» **TASK GOAL**
Your answer must consist of exactly the lines below, starting with the line with "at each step" and going on through the line with "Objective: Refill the", and nothing else.

» **Data items**
<<<<

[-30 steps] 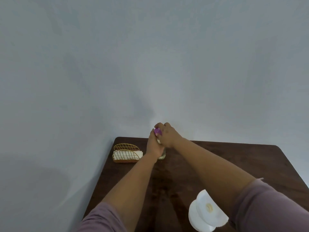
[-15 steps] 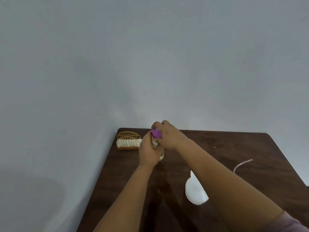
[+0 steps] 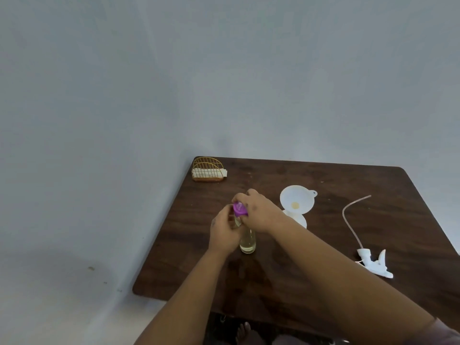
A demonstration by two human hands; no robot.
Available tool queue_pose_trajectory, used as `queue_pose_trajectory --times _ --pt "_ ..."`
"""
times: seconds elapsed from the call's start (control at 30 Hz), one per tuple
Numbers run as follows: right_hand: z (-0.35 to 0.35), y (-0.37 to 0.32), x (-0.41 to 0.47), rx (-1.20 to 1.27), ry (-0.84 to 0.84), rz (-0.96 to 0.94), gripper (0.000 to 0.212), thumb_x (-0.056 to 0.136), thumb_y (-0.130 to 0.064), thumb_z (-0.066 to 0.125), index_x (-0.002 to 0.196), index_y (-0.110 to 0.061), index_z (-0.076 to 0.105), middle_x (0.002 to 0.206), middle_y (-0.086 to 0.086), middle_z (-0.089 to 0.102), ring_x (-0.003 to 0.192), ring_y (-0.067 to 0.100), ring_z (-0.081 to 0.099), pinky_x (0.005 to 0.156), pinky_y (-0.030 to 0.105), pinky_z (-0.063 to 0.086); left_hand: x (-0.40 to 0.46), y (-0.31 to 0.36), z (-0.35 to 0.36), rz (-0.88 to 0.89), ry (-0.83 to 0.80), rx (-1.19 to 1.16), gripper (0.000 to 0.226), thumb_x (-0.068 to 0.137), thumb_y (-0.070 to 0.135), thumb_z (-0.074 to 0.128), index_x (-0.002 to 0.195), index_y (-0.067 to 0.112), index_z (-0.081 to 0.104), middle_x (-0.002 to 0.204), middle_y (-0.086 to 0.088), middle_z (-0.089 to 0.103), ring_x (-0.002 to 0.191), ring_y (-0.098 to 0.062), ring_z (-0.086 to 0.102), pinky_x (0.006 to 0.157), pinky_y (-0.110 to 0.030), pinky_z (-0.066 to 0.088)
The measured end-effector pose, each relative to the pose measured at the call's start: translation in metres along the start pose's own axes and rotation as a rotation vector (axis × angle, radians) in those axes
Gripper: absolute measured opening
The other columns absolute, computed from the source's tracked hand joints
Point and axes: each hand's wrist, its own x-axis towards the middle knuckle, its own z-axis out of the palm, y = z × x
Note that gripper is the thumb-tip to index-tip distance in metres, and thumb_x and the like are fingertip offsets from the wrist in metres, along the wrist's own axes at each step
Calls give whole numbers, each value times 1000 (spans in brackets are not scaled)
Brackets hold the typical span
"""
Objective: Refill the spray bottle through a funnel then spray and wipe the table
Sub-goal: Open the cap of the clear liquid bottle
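Dark wood table (image 3: 348, 220); gold wire holder (image 3: 208, 169).

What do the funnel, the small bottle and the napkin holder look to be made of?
Funnel: probably plastic, opaque white, smooth, with a moulded tab. Small bottle: clear, glossy, yellowish liquid showing through; glass or plastic, cannot tell. Napkin holder: thin gold-coloured wires, likely metal.

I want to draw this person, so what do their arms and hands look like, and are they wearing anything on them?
Both forearms are bare. The left hand and right hand wear no gloves, rings or watch. Only a mauve sleeve edge shows, high on the right arm.
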Motion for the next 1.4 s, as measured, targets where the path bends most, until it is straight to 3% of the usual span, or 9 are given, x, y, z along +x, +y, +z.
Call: queue_pose_trajectory --times 0.23,0.4,0.53,0.6,0.77,0.93,1.13,1.23,1.4 --pt "-1 -5 -8 -35 -10 32 51 77 -16 76 120 -24 49 117 4 48 100 20 54 83 26 50 3 -1 -4 -27 -132 29 47 67 22 83 107 27 59 105 8 66 97 -8 63 85 -36 56" --pt "-5 -15 -5 -140 -30 70 48 75 -14 77 114 -23 50 113 4 50 97 21 56 84 30 53 17 7 -5 -59 -288 169 36 69 19 83 88 32 54 104 -4 56 94 -19 61 84 -35 53" --pt "3 -28 -1 -229 -20 117 37 90 -35 62 120 -18 48 117 7 53 102 25 58 84 34 49 24 4 2 14 -462 323 40 84 19 70 122 14 59 128 -9 57 115 -22 56 93 -31 48" --pt "12 -33 0 -242 75 202 51 92 -56 48 125 -17 48 118 7 53 108 25 55 85 35 47 22 5 5 77 -494 395 40 95 17 55 134 11 52 136 -10 53 124 -23 50 96 -30 41" --pt "36 -32 6 -343 219 381 53 95 -54 43 124 -9 46 110 12 56 100 26 60 71 32 47 30 -1 5 34 -481 405 37 94 21 57 129 10 56 128 -12 60 119 -28 56 96 -36 46" --pt "28 -24 11 -381 150 208 34 100 -39 37 110 -10 51 94 7 61 77 21 58 61 29 39 34 -10 3 -26 -491 301 31 89 16 65 118 5 61 115 -14 66 110 -26 61 89 -33 50" --pt "25 -13 7 -416 141 92 29 97 -41 36 96 -15 49 67 -4 40 55 11 40 52 28 34 37 -15 0 -62 -540 149 31 80 20 71 109 10 65 106 -8 69 101 -21 64 89 -43 54" --pt "22 -13 9 -466 100 56 33 98 -42 34 100 -13 48 74 0 43 59 17 42 54 30 35 39 -12 -1 -49 -549 119 37 78 11 77 112 7 64 110 -9 68 100 -15 61 86 -31 52" --pt "13 -7 10 -538 4 -5 38 98 -46 32 106 -12 47 86 6 50 67 20 48 58 32 41 42 -15 2 -127 -564 -20 44 68 -4 82 107 4 64 101 -7 68 98 -19 65 85 -35 55"
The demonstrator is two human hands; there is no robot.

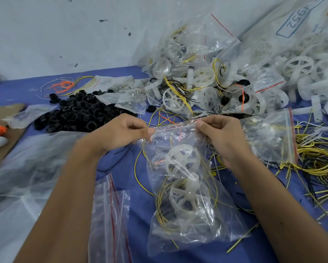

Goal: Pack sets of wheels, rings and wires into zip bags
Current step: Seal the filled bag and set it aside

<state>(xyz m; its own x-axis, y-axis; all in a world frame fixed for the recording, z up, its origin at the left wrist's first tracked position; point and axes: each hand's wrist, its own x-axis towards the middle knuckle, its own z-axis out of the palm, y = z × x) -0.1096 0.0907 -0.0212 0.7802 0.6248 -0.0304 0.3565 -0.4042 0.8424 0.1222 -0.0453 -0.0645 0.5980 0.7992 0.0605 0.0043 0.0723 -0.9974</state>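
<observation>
1. I hold the filled zip bag (186,186) above the middle of the counter (140,202). My left hand (121,131) pinches the left end of the red-lined zip strip and my right hand (222,133) pinches the right end, so the strip is stretched between them.
2. Both sets of fingers are narrow, closed on thin film, with thumb against forefinger. Nothing else is in either hand.
3. Inside hang two white spoked wheels (184,179) and a coil of yellow wires (165,209). I cannot make out a black ring through the plastic.
4. I judge the load to be light. The film is soft, crinkly and probably slick, and it sags under the wheels, so the body gives no firm hold.
5. The zip strip is the stiffest part and the best place to grip. Pinching along it should press the seal shut.
6. The wheels look rigid, and their spokes could be brittle if squeezed. The wire ends could poke the film or catch in the seal.
7. Black rings (79,112) are heaped toward the far left. Empty bags (112,215) lie at the near edge.
</observation>
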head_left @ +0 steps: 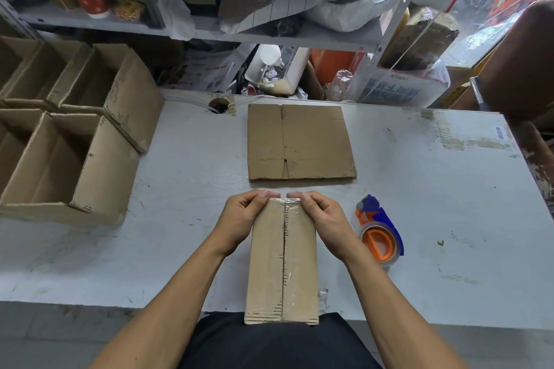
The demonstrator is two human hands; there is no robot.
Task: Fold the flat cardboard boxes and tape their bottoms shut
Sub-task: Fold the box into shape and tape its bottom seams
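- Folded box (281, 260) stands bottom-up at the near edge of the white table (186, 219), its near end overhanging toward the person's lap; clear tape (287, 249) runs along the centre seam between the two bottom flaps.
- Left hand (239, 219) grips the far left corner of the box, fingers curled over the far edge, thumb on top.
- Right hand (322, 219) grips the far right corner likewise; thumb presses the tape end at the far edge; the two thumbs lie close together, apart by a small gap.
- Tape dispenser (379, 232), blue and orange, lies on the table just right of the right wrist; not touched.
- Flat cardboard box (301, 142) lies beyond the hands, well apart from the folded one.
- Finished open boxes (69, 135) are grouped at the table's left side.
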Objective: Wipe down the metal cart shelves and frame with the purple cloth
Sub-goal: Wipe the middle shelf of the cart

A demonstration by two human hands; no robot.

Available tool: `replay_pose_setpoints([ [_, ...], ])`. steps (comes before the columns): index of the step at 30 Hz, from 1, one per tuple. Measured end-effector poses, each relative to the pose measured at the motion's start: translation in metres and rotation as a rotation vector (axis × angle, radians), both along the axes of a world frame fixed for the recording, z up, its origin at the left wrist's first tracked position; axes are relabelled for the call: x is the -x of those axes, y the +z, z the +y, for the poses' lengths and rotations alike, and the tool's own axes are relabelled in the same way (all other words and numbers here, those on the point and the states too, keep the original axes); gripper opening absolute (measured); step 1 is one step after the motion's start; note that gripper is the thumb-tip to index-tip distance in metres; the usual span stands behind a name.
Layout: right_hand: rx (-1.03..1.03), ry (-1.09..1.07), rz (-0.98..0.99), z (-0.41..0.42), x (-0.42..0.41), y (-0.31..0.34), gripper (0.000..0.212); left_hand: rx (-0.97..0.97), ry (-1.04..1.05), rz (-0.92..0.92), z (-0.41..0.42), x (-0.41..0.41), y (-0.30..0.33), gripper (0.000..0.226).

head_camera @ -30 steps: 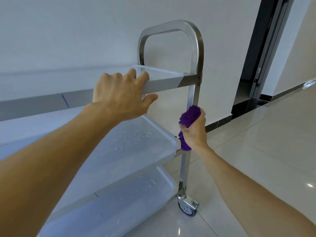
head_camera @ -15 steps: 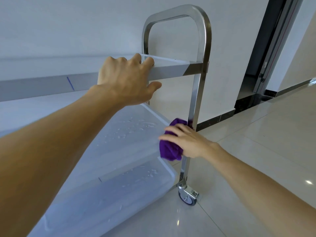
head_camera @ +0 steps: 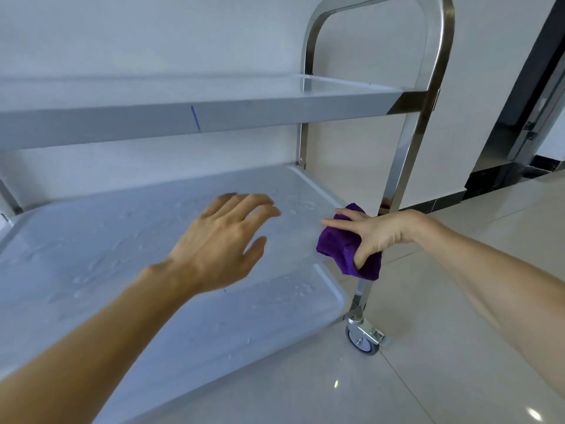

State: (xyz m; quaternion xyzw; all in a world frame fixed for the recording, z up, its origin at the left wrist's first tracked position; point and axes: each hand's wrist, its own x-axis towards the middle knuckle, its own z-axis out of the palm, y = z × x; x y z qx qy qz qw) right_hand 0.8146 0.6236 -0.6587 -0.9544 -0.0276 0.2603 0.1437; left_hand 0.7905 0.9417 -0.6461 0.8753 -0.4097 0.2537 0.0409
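White wall, glossy pale floor tiles, dark doorway off to the right, and a three-shelf steel cart parked along the wall. The right hand has the purple cloth bunched up, thumb curled under it and fingers laid straight over the top, pressing it against the right end edge of the middle shelf, just beside the front upright. The left hand is hanging over that same shelf with fingers spread and loose, holding nothing. Looks to me like the frame post is being left and the middle shelf is up next. There are water droplets all over that shelf and the bottom shelf, so the next move is probably dragging the cloth flat across the middle one, end to end.
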Motion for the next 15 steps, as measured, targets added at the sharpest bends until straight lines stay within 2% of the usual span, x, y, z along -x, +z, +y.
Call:
replay_pose_setpoints([
  [3, 0.054, 0.017, -0.043, -0.002, -0.001, -0.009, 0.118, 0.081, 0.235, 0.304, 0.032, -0.01, -0.037, 0.042],
  [5, 0.138, 0.043, -0.169, 0.001, 0.002, -0.023, 0.115, 0.12, 0.302, 0.403, 0.037, -0.015, -0.052, 0.043],
  [8, 0.169, 0.042, -0.41, 0.007, 0.01, -0.042, 0.108, 0.146, 0.297, 0.407, 0.025, -0.015, -0.071, 0.04],
  [10, 0.18, 0.066, -0.461, 0.008, 0.011, -0.045, 0.109, 0.107, 0.287, 0.336, 0.019, -0.014, -0.077, 0.043],
  [15, 0.206, 0.074, -0.058, 0.003, 0.002, -0.01, 0.13, 0.071, 0.286, 0.297, 0.023, -0.014, -0.077, 0.049],
])
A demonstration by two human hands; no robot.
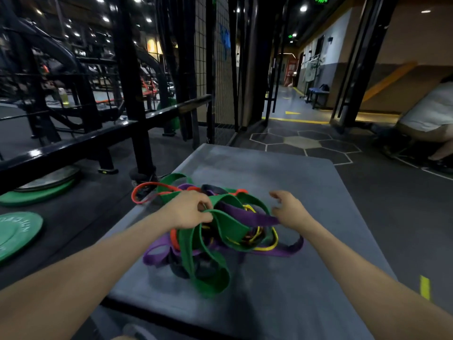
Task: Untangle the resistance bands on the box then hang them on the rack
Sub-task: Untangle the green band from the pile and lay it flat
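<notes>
A tangled heap of resistance bands lies on the grey box top (282,173): wide green bands (228,227), purple bands (255,218), a thin red band (147,186), a thin yellow band (267,246) and dark ones underneath. My left hand (190,209) pinches the edge of a green band at the top of the heap. On the heap's right side my right hand (288,208) hovers with fingers spread, touching or almost touching the end of a purple band; I cannot tell if it grips it. A black metal rack (132,69) stands to the left behind the box.
Green weight plates (17,234) lie on the floor at the left, beside a low black rail (73,141). A wire mesh panel (220,69) rises behind the box. A person in a white shirt (426,114) crouches at the far right. A corridor opens ahead.
</notes>
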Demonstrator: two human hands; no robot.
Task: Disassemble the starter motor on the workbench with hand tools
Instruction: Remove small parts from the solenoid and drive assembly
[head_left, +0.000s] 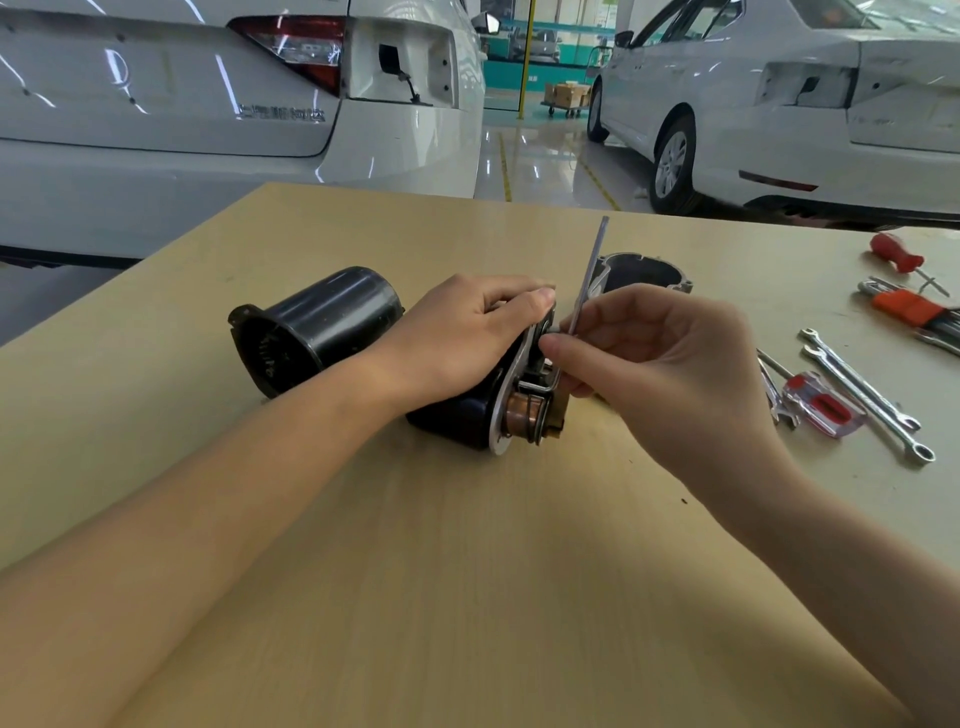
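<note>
The starter motor (511, 415) lies on the wooden workbench (467, 571), black-bodied, with a silver end plate and a copper commutator showing. My left hand (467, 332) grips its top, thumb curled over the plate's upper edge. My right hand (660, 364) pinches the lower end of a thin grey L-shaped key (589, 275) against the plate; the key's long arm points up and away. A black cylindrical housing (317, 327) lies on its side just left of my left hand. A grey metal end housing (649, 273) sits behind my right hand, partly hidden.
To the right lie two combination wrenches (862, 395), a clear-handled screwdriver with red insert (823, 405), an orange holder of hex keys (909, 309) and a red-handled screwdriver (896, 252). White cars stand beyond the bench's far edge.
</note>
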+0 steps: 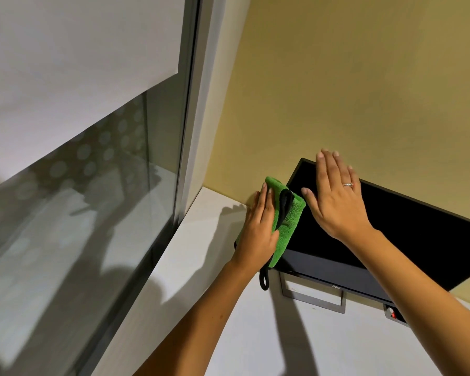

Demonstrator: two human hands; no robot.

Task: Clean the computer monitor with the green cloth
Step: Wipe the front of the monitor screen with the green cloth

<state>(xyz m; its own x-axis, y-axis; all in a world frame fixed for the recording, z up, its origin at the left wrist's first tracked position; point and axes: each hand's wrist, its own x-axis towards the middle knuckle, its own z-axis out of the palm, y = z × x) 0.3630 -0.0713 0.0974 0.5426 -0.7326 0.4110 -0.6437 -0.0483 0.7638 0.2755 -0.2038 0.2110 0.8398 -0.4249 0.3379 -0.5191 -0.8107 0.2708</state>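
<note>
Yellow wall [364,77] at back; window glass [79,213] with a pale roller blind [65,63] on the left, grey frame [190,118] between them. White desk [228,335] runs below, with shadows of both arms on it.

Computer monitor [418,240]: dark screen, unlit, stands on the desk against the wall; rectangular grey stand base [314,298] under it. A small dark item with a red spot [394,314] lies near the base, too small to identify.

Right hand [334,196]: flat on the screen's upper left area, fingers straight and spread, fingertips reaching the top edge. Ring on one finger.

Left hand [258,226]: fingers straight, pressing the green cloth [288,221] onto the monitor's left edge. Cloth folded, black trim, a black loop [263,279] hanging below the wrist.

Hands close together, not touching.
</note>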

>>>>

» **PROBLEM SOLUTION**
Note that gripper is the thumb-tip to index-tip distance in metres, and thumb_x and the like are fingertip offsets from the wrist in metres, along the wrist's own axes at each step
Calls give whole numbers, each value times 1000 (spans in brackets are not scaled)
Brackets hold the typical span
"""
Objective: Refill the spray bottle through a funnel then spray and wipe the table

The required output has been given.